Cueva de los tormentos donde el imaginario busca refugio -y es el refugio a la vez- y se codifica como espeleología de la conciencia del pueblo como diminutos caseríos junto a las milpas sembradas en el recodo del río, en el patio del vecino rico, y hasta en el salitre de los muelles adictos al sudor; caseríos tiritando entre la menstruación del cafetal sin luciérnagas; barrios heroicos en guerra con el chubasco de la extorsión más infame; cantones de sobrevivientes cegados por la desnutrición del candil; maquilas al acecho entre los frijolares sin pedos populares. Y en la última y tibia grieta de la cueva: El Mozote, como remolino en suspenso; Acajutla, como muelle de indocumentados; partidos apestosos, como negligente fosa séptica con la boca abierta; Ciudad Delgado, Apopa, Soyapango y Mejicanos, atrincheradas en ilusiones celestes para darle la malvenida a los filibusteros del voto de sangre; Guazapa, fiero vaso de chaparro como jarabe para la tos de la apatía; Perquín, como santuario del pasado no traicionado; el Mercado Cuartel emulando, con una flor de cerezo pintada en los pechos, al Barrio La Boca; Acajutla, el Golfo de Fonseca y los manglares repletos de niños fumando en tiempo presente, como playa de un pueblo que no olvida dónde tiene enterrado el ombligo, el que, de milagro, no fue robado por el expresidente cagón.

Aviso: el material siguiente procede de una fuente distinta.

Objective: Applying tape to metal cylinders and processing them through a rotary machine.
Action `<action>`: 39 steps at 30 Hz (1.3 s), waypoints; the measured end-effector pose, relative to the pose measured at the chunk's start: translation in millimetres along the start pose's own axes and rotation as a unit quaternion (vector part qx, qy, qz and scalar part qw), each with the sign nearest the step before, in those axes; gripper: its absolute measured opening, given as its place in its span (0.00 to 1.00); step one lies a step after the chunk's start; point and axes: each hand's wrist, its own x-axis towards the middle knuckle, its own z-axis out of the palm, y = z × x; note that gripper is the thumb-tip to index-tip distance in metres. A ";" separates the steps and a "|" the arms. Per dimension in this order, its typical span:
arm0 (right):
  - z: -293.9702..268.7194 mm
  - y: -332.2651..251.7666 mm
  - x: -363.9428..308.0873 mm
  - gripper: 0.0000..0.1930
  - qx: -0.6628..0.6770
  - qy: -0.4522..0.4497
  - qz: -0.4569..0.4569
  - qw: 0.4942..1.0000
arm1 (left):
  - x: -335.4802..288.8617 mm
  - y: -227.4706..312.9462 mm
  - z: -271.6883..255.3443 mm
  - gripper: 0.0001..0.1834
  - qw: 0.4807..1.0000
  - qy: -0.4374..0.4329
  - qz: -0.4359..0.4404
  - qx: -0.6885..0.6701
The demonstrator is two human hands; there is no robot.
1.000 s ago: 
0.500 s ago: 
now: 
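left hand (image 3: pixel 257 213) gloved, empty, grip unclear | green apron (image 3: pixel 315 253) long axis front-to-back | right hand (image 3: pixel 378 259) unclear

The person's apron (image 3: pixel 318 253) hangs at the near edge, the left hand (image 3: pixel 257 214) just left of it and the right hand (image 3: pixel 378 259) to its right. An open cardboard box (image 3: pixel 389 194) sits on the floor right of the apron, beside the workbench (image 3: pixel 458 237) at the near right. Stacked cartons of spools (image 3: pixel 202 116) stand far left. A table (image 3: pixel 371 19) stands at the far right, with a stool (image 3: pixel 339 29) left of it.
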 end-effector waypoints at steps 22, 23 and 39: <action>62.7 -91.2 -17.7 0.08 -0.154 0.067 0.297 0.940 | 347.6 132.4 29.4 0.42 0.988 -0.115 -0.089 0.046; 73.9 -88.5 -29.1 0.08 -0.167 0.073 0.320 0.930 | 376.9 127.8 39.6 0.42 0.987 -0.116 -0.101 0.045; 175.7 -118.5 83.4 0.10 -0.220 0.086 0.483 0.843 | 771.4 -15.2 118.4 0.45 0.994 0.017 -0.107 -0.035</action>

La cueva de los tormentos, como epistemología de las ausencias, es el tiempo del refugio -y es refugio- contra la bomba atómica de la desesperanza que querían lanzarnos, otra vez, los corruptos de siempre; es el imaginario social que le da sentido a la sociología comprometida con quienes han sufrido la historia desde que les prohibieron escribirla; es el laberinto que se niega a mostrar, tal cual es, el oloroso agujero negro que se traga todo sin piedad. Cueva de los tormentos como cueva de tormentas; como confesionario de los confesores de la fe, pero sin los pervertidos confesores de la penitencia, y sin los apóstoles del diezmo, esos a los que el pueblo acaba de castigar imponiéndoles el voto de castidad política… y la castidad sexual también, no vaya a ser que, por depravación espontánea, se reproduzcan en tres años.